:: Input data ::

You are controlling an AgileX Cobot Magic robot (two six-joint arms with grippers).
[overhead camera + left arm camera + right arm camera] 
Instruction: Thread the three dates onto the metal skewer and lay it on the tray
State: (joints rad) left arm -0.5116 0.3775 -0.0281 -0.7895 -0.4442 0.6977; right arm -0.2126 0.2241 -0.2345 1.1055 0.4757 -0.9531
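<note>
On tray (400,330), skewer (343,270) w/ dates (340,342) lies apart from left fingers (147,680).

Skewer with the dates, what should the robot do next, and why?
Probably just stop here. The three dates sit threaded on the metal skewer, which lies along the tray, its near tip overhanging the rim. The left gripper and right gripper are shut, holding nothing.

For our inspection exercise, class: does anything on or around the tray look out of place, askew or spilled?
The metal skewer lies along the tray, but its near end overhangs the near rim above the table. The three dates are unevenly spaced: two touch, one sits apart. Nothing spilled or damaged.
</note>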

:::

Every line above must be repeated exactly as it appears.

You are controlling an AgileX Cobot Magic robot (two six-joint arms with grippers).
[overhead camera + left arm camera + right arm camera] 
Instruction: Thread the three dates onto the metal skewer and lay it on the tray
State: (joints rad) left arm -0.5116 0.3775 -0.0281 -0.7895 -0.4442 0.6977; right arm -0.2126 0.2241 -0.2345 1.1055 0.4757 -0.9531
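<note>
On tray (400,330), skewer (343,270) w/ dates (340,342) lies apart from left fingers (147,680).

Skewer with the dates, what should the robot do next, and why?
Probably just stop here. The three dates sit threaded on the metal skewer, which lies along the tray, its near tip overhanging the rim. The left gripper and right gripper are shut, holding nothing.

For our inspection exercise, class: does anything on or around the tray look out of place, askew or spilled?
The metal skewer lies along the tray, but its near end overhangs the near rim above the table. The three dates are unevenly spaced: two touch, one sits apart. Nothing spilled or damaged.
</note>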

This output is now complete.